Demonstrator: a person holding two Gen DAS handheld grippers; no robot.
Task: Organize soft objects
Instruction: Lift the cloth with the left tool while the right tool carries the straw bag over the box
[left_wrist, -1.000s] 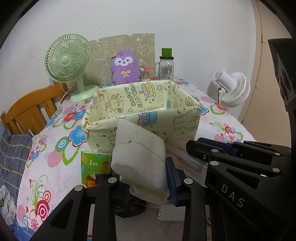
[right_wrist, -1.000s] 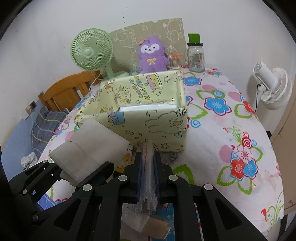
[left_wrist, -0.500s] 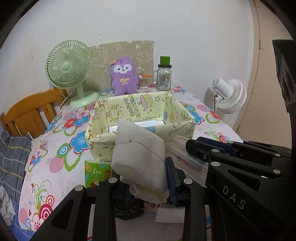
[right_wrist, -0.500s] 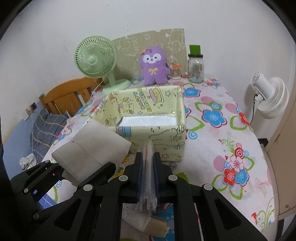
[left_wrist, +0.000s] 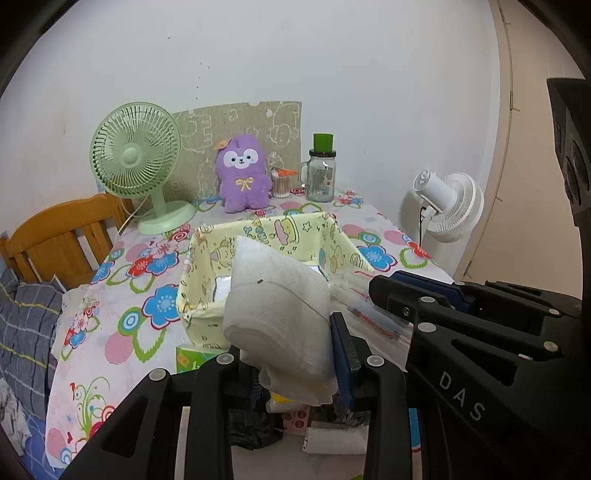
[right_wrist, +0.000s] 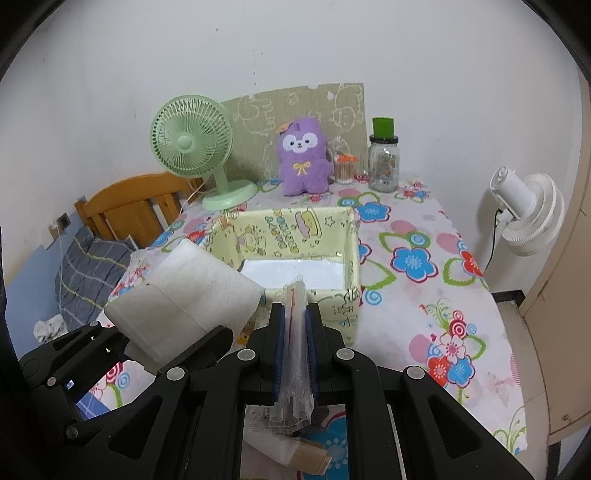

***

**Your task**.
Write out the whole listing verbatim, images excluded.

**Written answer**.
Demonstrator: a person holding two Gen DAS handheld grippers; no robot.
Task: Organize soft objects
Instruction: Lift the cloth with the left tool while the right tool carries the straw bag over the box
[left_wrist, -1.000s] 
[right_wrist, -1.000s] 
[left_wrist, -0.500s] 
[right_wrist, -0.500s] 
[left_wrist, +0.000s] 
[right_wrist, +0.000s] 

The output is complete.